Item 105 (Risk Factors)

The SEC has found that many companies’ risk factors have progressively become longer and often include generic risks that could apply to any offering or company. The amendments to Item 105 encourage companies to provide more focused disclosure about the company’s risk profile and require:

  • if the risk factor section exceeds 15 pages, the inclusion of a series of short, concise, bulleted or numbered statements summarizing the principal risk factors (which can be no longer than two pages);
  • discussion of “material” factors in lieu of the “most significant factors”; and
  • risk factors to be grouped under relevant headings, with any risk factors that may generally apply to an investment in securities disclosed at the end of the risk factor section under the caption, “General Risk Factors.”

We expect the amendments to Items 101, 103, and 105 of Regulation S-K to permit companies to make more fulsome tailored disclosures specific to their businesses. We encourage companies to consult with counsel to determine what modifications and adjustments should be made to current disclosures in Securities Act and Exchange Act filings in response to these new amendments.

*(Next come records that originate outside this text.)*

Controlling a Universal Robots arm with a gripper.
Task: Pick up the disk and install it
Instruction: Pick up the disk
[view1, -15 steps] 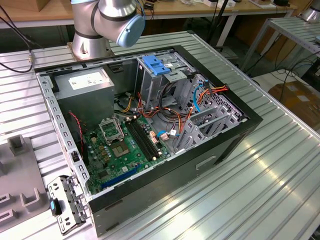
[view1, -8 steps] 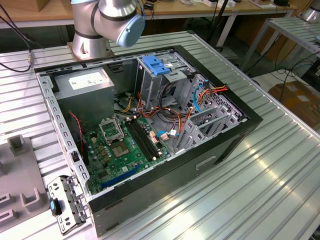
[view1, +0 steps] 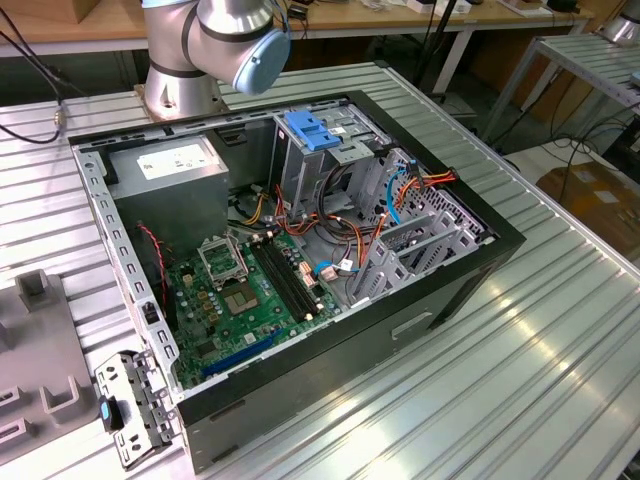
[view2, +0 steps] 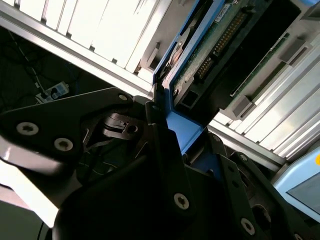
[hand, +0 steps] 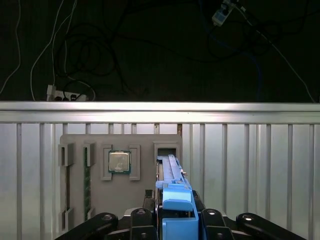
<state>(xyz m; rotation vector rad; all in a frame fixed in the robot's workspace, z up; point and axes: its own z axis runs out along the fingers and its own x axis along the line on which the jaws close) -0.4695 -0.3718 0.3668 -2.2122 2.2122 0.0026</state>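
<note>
The gripper (hand: 176, 214) was clamped on the disk (hand: 172, 182), held edge-on at the grey parts tray (hand: 145, 142), so pickup looked underway, with installation in the computer case (view1: 430, 300) not yet done.

Glossy blue plastic frames the disk (hand: 172, 182); the gripper (hand: 174, 205) looks matt black metal, the table (view1: 540, 370) ribbed shiny aluminium, the parts tray (hand: 100, 200) dull grey plastic.
</note>
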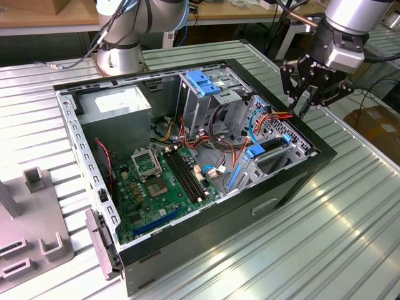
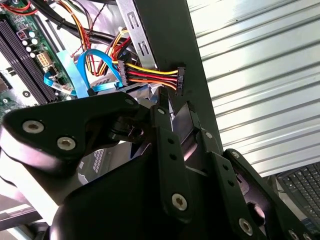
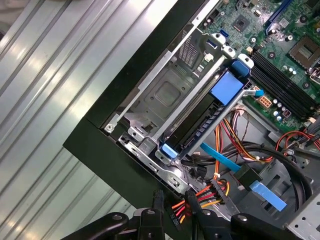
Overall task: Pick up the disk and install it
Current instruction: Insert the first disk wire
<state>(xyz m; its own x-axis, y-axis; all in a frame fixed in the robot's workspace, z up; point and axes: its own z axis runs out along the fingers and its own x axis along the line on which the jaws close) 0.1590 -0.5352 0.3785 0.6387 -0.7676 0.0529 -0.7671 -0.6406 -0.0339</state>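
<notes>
The disk (image 3: 196, 128) lies in the drive bay at the front corner of the open computer case (image 1: 294, 181), a dark slab between blue plastic ends. In the exterior view the disk (image 1: 274, 147) sits low at the case's right end. My gripper (image 1: 302, 109) hangs just above that end of the case, over its black rim. In both wrist views the gripper (image 3: 175, 196) (image 2: 175, 104) is open by a narrow gap and grips nothing. A black power connector (image 2: 179, 80) on red, yellow and orange wires hangs right beside the fingertips.
A blue latch (image 1: 203, 81) tops the metal cage at the back. The grey power supply (image 1: 115, 103) fills the rear left corner, and the green motherboard (image 1: 162, 181) covers the floor. Loose cables (image 1: 219, 147) cross the middle. A grey fixture (image 1: 28, 231) stands at the exterior view's left.
</notes>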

1Item 101(c) currently requires a narrative description of the business conducted and intended to be conducted by the company and its subsidiaries, focusing upon the company’s dominant segment or each reportable segment about which financial information is presented in the financial statements, and includes 12 specific items that must be discussed, to the extent material to an understanding of the company’s business. Because the 12 items are generally not applicable to all companies, they can elicit discussions that are not material to a company.